● What you have to do:
The required output is the complete data, repeated without alteration.
BEGIN Dataset extract
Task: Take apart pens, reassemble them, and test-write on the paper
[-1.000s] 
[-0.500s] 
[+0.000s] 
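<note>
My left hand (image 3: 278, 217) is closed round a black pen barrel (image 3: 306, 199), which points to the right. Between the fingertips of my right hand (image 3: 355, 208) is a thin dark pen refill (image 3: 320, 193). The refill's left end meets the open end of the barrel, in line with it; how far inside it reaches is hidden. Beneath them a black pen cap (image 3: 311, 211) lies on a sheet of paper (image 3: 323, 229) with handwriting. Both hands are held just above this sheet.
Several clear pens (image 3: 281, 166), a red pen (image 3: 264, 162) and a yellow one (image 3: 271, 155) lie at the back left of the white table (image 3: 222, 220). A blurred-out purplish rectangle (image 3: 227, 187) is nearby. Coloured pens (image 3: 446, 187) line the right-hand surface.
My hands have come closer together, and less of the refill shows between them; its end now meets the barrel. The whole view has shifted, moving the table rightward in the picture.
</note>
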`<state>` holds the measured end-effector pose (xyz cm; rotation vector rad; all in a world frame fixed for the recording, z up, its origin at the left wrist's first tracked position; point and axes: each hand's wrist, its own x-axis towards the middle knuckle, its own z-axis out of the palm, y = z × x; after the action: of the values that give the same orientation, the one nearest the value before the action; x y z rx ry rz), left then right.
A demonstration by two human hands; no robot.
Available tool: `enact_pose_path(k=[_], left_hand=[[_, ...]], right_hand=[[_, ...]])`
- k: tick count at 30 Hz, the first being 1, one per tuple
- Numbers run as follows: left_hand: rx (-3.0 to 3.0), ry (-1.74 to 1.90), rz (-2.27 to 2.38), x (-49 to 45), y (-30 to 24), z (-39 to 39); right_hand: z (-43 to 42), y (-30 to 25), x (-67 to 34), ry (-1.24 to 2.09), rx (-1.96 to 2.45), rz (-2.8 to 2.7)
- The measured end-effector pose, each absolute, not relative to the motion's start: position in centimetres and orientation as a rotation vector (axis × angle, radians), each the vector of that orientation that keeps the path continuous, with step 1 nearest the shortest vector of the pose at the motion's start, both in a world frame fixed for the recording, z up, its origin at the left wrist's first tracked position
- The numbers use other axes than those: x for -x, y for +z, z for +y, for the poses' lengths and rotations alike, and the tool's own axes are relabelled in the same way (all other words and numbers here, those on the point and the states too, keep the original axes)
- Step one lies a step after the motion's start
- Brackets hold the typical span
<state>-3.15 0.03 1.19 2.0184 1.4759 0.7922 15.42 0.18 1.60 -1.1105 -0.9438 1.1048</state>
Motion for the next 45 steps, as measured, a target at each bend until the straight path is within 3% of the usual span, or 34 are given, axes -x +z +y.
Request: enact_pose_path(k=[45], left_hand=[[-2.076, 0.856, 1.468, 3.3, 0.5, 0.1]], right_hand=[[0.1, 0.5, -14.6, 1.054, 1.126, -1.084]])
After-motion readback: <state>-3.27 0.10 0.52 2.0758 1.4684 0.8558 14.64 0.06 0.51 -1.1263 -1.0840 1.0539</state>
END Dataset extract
● Solution to the exercise:
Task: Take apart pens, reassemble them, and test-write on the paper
[-1.000s] 
[-0.500s] 
[+0.000s] 
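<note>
My left hand (image 3: 278, 217) is closed round a black pen barrel (image 3: 306, 199), which points to the right. Between the fingertips of my right hand (image 3: 355, 208) is a thin dark pen refill (image 3: 320, 193). The refill's left end meets the open end of the barrel, in line with it; how far inside it reaches is hidden. Beneath them a black pen cap (image 3: 311, 211) lies on a sheet of paper (image 3: 323, 229) with handwriting. Both hands are held just above this sheet.
Several clear pens (image 3: 281, 166), a red pen (image 3: 264, 162) and a yellow one (image 3: 271, 155) lie at the back left of the white table (image 3: 222, 220). A blurred-out purplish rectangle (image 3: 227, 187) is nearby. Coloured pens (image 3: 446, 187) line the right-hand surface.
My hands have come closer together, and less of the refill shows between them; its end now meets the barrel. The whole view has shifted, moving the table rightward in the picture.
</note>
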`<state>` holds the measured end-effector pose (xyz cm; rotation vector rad; all in a world frame fixed for the recording, z up, its origin at the left wrist's first tracked position; point and axes: each hand's wrist, its own x-axis towards the middle knuckle, its own z-axis out of the palm, y = z × x; after the action: of the values that give the same orientation, the one nearest the value before the action; x y z rx ry rz), left then right.
A demonstration by two human hands; no robot.
Available tool: `enact_pose_path(k=[_], left_hand=[[_, ...]], right_hand=[[_, ...]])`
- k: tick count at 30 Hz, the first being 1, one per tuple
- Numbers run as follows: left_hand: rx (-3.0 to 3.0), ry (-1.74 to 1.90), rz (-2.27 to 2.38), x (-49 to 45), y (-30 to 24), z (-39 to 39); right_hand: z (-43 to 42), y (-30 to 25), x (-67 to 34), ry (-1.24 to 2.09), rx (-1.96 to 2.45), rz (-2.8 to 2.7)
- The measured end-effector pose, each absolute, not relative to the motion's start: position in centimetres and orientation as a rotation vector (axis × angle, radians), each the vector of that orientation that keeps the path continuous, with step 1 nearest the shortest vector of the pose at the motion's start, both in a world frame fixed for the recording, z up, its origin at the left wrist's first tracked position
- The numbers use other axes than those: x for -x, y for +z, z for +y, for the poses' lengths and rotations alike, and the tool's own axes are relabelled in the same way (all other words and numbers here, those on the point and the states too, keep the original axes)
- Step one lies a step after the motion's start
- Brackets hold the typical span
<state>-3.15 0.03 1.19 2.0184 1.4759 0.7922 15.42 0.18 1.60 -1.1105 -0.9438 1.1048</state>
Motion for the next 45 steps, as measured, a target at each bend until the straight path is within 3% of the usual span, or 34 are given, axes -x +z +y.
Request: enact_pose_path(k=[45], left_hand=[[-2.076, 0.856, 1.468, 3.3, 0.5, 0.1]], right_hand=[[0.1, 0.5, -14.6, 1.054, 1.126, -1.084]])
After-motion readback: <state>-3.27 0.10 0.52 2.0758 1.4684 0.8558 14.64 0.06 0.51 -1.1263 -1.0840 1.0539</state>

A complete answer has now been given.